Look up to the sky: Tom Ollerton at #FTVads

How’s this for a prediction about predicting things: tech businesses could soon be sending us packages via drones with things they think we need – before we realise we even need them.

Or so thinks We Are Social’s innovation director Tom Ollerton, who forecasts a not-too-distant world where Amazon gets so good at guessing what we want it’ll be able to deliver products straight to our door without being prompted.

“The even more weird thing to think about is predictive shipping, where Tesco or Amazon send you a package on a drone every week going ‘We think you need these things’ and you open it up and go ‘Oh yes! Toothpaste, carrot, I need those kinds of things,” Ollerton said at the 2017 Future TV Advertising Forum on Wednesday.

“I think there will be a period of time where we think ‘I need some carrots…Alexa, get me some carrots!’ but that will be a momentary blip before Amazon gets so good at pre-guessing what we want, it will, because of land-based drones, have the ability to make that work.”

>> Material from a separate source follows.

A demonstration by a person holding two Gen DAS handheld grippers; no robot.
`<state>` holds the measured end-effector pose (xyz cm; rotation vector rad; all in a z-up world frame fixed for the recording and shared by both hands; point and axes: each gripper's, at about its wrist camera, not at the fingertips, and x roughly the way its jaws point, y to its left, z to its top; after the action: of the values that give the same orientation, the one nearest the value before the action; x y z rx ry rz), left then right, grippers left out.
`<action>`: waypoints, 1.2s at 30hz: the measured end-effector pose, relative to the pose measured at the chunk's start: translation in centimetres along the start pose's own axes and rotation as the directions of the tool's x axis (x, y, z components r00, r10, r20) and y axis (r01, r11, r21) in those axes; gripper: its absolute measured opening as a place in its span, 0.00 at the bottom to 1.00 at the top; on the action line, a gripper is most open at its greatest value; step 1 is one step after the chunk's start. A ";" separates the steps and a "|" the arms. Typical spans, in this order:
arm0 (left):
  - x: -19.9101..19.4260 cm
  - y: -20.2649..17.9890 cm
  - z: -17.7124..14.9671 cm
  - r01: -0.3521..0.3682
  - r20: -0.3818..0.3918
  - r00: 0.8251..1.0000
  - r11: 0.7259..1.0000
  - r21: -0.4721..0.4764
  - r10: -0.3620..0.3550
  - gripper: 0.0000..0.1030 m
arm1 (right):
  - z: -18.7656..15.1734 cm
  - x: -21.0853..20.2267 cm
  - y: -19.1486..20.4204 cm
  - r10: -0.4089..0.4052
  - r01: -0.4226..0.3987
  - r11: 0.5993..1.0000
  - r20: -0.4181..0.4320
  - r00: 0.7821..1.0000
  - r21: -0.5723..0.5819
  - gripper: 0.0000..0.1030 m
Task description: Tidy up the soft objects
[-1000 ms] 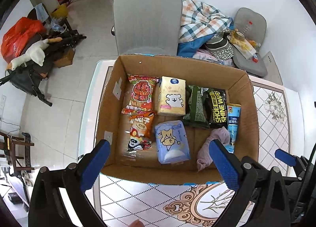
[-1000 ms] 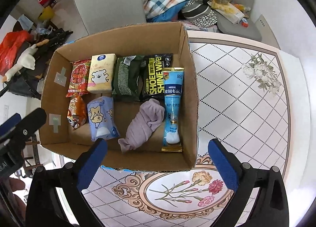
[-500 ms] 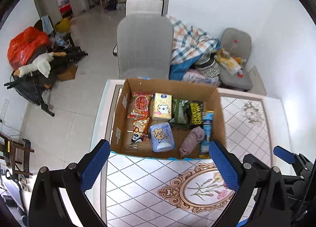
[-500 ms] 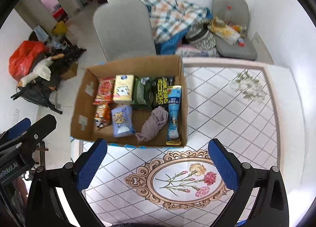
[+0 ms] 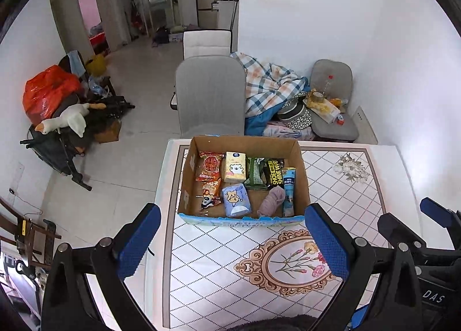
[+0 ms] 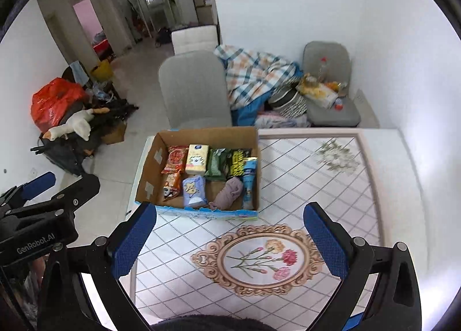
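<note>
A cardboard box (image 5: 186,184) (image 6: 149,175) stands on the patterned table at its far left. Inside lie snack packets, a yellow tissue pack (image 5: 235,167), a blue tissue pack (image 5: 235,200) (image 6: 194,190), a mauve cloth (image 5: 272,201) (image 6: 229,192), dark wipe packs and a blue tube (image 5: 288,187). My left gripper (image 5: 230,241) is open and empty, held high above the table's near part, well back from the box. My right gripper (image 6: 230,240) is open and empty, likewise high and back from the box.
The table (image 5: 360,195) carries a floral oval pattern at its near middle. A grey chair (image 5: 210,98) stands behind the box. A plaid blanket and clutter (image 5: 268,86) lie beyond, by a second grey chair (image 5: 331,100). An orange bag and toy goose (image 5: 66,121) sit at left.
Both grippers have pulled up and back from the box, which now looks much smaller and farther. Both stay open and empty. The box contents have not moved.
</note>
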<state>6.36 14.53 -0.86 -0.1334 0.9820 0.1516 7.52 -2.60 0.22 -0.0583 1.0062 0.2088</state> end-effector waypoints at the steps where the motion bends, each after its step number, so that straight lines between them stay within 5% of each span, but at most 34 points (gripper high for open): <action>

But before we get to that stage, Ollerton says there is a huge opportunity for brands to get consumers to use voice assistants – and that traditional media has a key role to play.

“I think we’ll see brands start to use print and TV, stuff that’s going to be in the home, to drive voice usage,” Ollerton says.

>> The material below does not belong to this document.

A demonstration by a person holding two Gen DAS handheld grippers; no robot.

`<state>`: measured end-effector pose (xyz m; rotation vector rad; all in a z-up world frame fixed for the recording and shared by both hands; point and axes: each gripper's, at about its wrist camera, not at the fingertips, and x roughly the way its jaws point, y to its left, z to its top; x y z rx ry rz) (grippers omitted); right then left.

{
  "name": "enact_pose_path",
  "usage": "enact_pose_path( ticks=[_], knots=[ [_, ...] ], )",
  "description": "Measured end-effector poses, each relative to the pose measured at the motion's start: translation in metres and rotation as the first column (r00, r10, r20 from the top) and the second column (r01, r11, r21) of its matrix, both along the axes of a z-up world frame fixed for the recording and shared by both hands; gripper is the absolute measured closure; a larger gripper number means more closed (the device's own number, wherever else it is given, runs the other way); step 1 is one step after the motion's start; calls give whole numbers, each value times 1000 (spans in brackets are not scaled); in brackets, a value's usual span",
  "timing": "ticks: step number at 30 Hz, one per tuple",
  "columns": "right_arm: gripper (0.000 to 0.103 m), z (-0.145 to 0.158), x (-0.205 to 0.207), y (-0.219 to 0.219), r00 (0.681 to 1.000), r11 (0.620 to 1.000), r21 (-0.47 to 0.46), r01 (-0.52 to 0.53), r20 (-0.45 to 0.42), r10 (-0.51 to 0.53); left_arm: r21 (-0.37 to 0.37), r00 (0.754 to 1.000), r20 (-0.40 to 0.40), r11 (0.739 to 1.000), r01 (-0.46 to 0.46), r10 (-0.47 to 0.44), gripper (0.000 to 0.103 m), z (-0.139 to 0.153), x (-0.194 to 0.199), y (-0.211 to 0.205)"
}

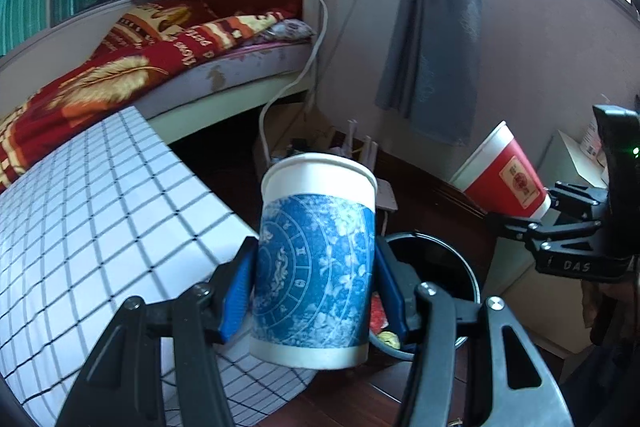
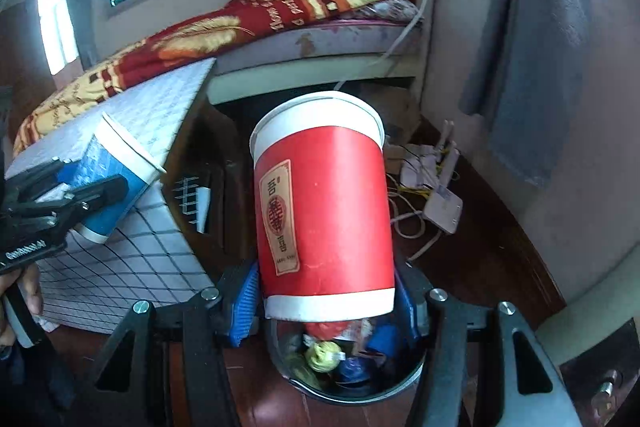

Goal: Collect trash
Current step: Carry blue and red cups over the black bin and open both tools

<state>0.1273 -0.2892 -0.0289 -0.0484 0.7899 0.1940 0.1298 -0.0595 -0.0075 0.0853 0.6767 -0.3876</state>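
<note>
My left gripper [image 1: 316, 291] is shut on a blue-patterned paper cup [image 1: 316, 267], held upright just left of a black trash bin [image 1: 436, 267]. My right gripper [image 2: 326, 303] is shut on a red paper cup [image 2: 324, 219], held right above the bin [image 2: 348, 379], which holds several bits of trash. In the left wrist view the red cup [image 1: 504, 175] and right gripper [image 1: 520, 223] are at the right, tilted. In the right wrist view the blue cup [image 2: 112, 179] and left gripper [image 2: 76, 203] are at the left.
A table with a white grid cloth [image 1: 100, 227] stands left of the bin. Behind it is a bed [image 1: 160, 67] with a red blanket. A white router [image 2: 440, 203] and cables lie on the dark wood floor by the wall, under a grey curtain [image 1: 436, 27].
</note>
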Motion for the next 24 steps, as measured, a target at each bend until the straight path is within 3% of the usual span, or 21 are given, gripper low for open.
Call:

“So for example, you’re reading the Sunday paper and you see Jameson’s 20% off, only on Alexa…So if you really fancy some Irish whisky, and Jameson’s is in your head, and you say ‘Alexa, I want a big bottle of Jameson’s’, there’s no competition.

“You go to Tesco.com and have hundreds of different options and I think we’re going to start seeing more traditional forms of advertising nudge us to make voice purchases when there isn’t any other competition.”

However, brands might have their work cut out on the consumer side, given that less than a third of Brits say they would actually like to own a device such as Google Home or Amazon Echo in future, while 61% say they are reluctant to hand these companies more data than they currently hold.